As a parent, only you know the difficulties of motivating your teen to see the big picture. In this case, the picture is very big; it includes the importance of a college degree and the cost of financing that degree. For some families, education is the single biggest expenditure they will ever have. It can sometimes outweigh the cost of the average home, especially for families with more than one college-bound child. For low-income families, covering the cost of college can seem overwhelming and unattainable. This is information that can potentially motivate your teen to begin the all important scholarship search. Listed below are some suggestions:
Have a frank and honest discussion with your teen about the family finances and the cost of college. You may need to “shock” your child into the realities of adulthood. Perhaps putting pen to paper and showing your son or daughter just how much a four-year degree costs would work best.

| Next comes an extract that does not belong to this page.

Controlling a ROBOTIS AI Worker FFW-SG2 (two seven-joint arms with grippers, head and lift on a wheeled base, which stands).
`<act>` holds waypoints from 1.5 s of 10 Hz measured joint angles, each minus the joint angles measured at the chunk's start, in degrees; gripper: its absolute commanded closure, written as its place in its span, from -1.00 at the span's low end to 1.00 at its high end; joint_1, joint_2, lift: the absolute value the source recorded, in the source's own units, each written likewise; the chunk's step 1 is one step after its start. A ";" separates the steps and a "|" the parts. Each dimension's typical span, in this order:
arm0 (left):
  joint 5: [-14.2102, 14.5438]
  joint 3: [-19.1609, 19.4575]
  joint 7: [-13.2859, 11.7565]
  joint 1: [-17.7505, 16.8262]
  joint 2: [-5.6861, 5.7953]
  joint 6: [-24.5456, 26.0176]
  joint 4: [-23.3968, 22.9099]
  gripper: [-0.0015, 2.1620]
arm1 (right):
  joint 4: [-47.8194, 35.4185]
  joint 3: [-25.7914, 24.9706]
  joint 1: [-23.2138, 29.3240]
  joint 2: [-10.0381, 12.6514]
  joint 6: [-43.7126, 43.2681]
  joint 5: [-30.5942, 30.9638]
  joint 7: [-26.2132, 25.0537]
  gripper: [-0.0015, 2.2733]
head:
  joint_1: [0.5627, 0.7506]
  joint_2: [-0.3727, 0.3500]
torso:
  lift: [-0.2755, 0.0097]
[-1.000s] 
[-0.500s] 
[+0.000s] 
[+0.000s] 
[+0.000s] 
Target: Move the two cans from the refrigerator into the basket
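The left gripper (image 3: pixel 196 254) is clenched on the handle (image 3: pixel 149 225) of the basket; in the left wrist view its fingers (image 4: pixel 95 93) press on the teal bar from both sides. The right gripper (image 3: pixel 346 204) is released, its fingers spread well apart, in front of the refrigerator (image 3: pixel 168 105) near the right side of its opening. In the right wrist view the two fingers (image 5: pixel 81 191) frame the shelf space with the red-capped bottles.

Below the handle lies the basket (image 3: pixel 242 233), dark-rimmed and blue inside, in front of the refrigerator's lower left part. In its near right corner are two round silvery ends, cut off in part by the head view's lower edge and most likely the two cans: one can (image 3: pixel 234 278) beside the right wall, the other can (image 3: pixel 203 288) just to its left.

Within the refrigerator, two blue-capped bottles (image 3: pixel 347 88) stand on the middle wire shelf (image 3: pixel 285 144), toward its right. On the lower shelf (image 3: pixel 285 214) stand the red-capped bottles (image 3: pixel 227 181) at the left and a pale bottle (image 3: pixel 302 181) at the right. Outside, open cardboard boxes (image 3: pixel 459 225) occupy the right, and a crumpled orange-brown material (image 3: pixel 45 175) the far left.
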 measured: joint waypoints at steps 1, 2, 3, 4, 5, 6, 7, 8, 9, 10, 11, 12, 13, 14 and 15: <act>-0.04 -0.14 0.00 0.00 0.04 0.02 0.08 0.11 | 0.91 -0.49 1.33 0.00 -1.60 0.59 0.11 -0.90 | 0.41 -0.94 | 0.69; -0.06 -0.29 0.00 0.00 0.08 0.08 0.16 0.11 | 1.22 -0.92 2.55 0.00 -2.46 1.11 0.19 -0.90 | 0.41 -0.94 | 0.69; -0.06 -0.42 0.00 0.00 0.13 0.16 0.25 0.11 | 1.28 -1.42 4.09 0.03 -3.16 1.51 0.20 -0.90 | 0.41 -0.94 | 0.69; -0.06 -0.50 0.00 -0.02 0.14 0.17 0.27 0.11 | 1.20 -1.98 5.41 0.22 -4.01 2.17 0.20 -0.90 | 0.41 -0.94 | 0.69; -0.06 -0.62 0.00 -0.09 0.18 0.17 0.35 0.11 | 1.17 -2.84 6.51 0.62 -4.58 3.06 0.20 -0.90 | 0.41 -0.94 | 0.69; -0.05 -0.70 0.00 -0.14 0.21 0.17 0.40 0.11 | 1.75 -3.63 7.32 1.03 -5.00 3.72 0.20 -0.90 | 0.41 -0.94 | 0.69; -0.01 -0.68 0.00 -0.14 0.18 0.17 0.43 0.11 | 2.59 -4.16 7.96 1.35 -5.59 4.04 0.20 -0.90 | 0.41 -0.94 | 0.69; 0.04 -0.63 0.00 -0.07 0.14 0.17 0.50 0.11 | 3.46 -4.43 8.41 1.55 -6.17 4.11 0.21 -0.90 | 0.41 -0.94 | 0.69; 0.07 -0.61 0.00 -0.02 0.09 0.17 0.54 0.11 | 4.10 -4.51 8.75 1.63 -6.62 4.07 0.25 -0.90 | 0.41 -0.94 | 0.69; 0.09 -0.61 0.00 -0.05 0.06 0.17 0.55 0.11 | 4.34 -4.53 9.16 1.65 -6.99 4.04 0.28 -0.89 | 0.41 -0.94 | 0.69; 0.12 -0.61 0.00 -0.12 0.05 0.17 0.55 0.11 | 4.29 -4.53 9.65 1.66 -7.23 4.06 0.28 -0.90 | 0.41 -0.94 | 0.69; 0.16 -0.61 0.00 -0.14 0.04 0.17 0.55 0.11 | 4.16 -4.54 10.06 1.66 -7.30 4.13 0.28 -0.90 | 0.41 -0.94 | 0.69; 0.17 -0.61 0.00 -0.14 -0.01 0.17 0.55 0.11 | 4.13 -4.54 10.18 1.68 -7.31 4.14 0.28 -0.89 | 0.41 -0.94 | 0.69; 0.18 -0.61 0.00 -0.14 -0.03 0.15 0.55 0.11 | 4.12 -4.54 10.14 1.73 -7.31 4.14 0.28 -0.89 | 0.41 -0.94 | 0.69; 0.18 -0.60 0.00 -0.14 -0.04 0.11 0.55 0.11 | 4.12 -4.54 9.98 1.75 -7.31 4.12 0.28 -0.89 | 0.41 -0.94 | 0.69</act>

Help with the scholarship search. It will lighten the burden for both you and your child. School, a social life, and the pressures of growing up may be more than your teen can tolerate at times, especially when you throw in the added responsibility of finding money to cover college expenses.
Stay in touch with the process. You can do the search and even send away for application packets, but your teen needs to complete the applications (including essays!). Help your teen to follow up and follow through. There are lots of details and deadlines to remember, so you need to work with your son or daughter to oversee and organize the effort.
Don’t worry that you are taking over and being bossy or preventing your child from growing up and taking responsibility. What you are is a caring parent who is savvy enough to know that working together to find scholarships just might be the best way to fund your child’s college education.